Mesmo o telespectador mais distraído já deve ter reparado em um cidadão que aparece ao fundo em quase todas as externas do RJ TV. É um senhor baixinho, com cara de nordestino, sempre enfiado num terno e geralmente falando ao celular. Não interessa a pauta da matéria, lá está o homem disputando espaço em frente às câmeras com os curiosos. Outro dia, finalmente descobri a identidade dessa celebridade anônima: Jaime Dias Sabino, mais conhecido como Jaiminho.
Jaiminho diz que gosta de aparecer, sem saber explicar muito bem a razão. Além de ser presença constante no telejornal, cultiva um outro hábito incomum: ir a enterros de famosos e, quando possível, ajudar a levar o caixão. Afirma já ter se despedido de Getúlio Vargas, Chacrinha, Dina Sfat, Cazuza, Daniela Perez e centenas de outras personalidades (contabiliza ter ido a mais de mil enterros). Para ele, essa é uma forma de demonstrar respeito aos mortos e também de prestar uma espécie de... serviço aos presentes, consolando amigos e família. 
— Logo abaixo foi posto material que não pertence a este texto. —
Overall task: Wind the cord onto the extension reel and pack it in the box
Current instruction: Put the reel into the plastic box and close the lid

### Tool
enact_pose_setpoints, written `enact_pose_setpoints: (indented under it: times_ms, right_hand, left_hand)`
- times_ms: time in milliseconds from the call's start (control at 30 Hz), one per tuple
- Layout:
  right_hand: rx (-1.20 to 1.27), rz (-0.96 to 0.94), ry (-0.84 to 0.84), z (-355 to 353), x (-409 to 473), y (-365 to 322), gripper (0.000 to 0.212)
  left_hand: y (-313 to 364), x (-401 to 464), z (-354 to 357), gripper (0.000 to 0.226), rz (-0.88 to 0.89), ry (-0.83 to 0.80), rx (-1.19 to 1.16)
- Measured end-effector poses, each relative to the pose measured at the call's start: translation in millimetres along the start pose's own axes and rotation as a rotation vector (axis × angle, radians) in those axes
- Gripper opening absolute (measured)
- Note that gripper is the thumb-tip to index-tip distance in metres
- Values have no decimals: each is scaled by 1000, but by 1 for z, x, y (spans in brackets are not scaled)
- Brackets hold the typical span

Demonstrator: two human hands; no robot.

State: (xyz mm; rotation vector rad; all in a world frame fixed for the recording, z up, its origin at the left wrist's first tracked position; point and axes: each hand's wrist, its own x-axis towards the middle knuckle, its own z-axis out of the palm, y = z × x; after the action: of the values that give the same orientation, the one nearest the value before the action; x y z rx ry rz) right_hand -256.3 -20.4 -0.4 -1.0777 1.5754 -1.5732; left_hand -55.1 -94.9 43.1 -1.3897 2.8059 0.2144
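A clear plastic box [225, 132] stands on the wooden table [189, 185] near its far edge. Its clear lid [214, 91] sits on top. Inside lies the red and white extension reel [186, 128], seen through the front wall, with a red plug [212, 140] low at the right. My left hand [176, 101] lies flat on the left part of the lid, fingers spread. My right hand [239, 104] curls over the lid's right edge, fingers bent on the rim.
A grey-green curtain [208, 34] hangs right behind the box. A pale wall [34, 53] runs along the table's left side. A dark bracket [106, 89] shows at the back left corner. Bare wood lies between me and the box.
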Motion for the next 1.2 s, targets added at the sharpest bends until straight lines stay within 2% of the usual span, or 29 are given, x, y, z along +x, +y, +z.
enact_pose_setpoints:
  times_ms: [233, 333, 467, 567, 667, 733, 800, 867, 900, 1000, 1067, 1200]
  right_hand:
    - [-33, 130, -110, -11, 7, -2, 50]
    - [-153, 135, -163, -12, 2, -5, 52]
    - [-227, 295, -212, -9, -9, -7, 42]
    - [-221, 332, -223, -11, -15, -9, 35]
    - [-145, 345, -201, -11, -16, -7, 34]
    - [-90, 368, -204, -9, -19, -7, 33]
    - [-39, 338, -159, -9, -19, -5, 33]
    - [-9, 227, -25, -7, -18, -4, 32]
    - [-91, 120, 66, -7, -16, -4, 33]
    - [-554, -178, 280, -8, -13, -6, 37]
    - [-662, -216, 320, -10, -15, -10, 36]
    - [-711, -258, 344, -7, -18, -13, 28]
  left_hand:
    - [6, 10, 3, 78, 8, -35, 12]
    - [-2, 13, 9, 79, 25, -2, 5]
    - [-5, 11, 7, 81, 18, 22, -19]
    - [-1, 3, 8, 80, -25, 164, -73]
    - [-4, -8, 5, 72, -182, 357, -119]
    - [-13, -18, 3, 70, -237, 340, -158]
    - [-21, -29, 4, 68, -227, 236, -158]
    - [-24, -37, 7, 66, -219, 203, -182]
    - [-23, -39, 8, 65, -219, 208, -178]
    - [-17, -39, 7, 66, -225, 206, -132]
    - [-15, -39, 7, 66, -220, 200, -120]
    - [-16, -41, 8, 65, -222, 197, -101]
Ao ouvir o baiano contando sua história, fui ficando cada vez mais assustada com a fascinação que a mídia pode causar. Todos somos influenciados em maior ou menor grau por ela, mas é bizarro demais imaginar que um indivíduo passe a vida fazendo de tudo pra simplesmente aparecer na tela - ainda que de forma parasitária - e se sentir próximo das figuras expostas nos meios de comunicação.
É um nível de envolvimento que se baseia na fantasia de que só quem está lá é importante e existe de verdade. Que aqueles personagens que vemos todo dia na TV e nem fazem ideia de quem somos são semideuses com quem temos real intimidade. Já escutei que a televisão é uma máquina de criar ilusões. Mas será que não somos nós que fazemos com que estas ilusões floresçam até esse ponto insano?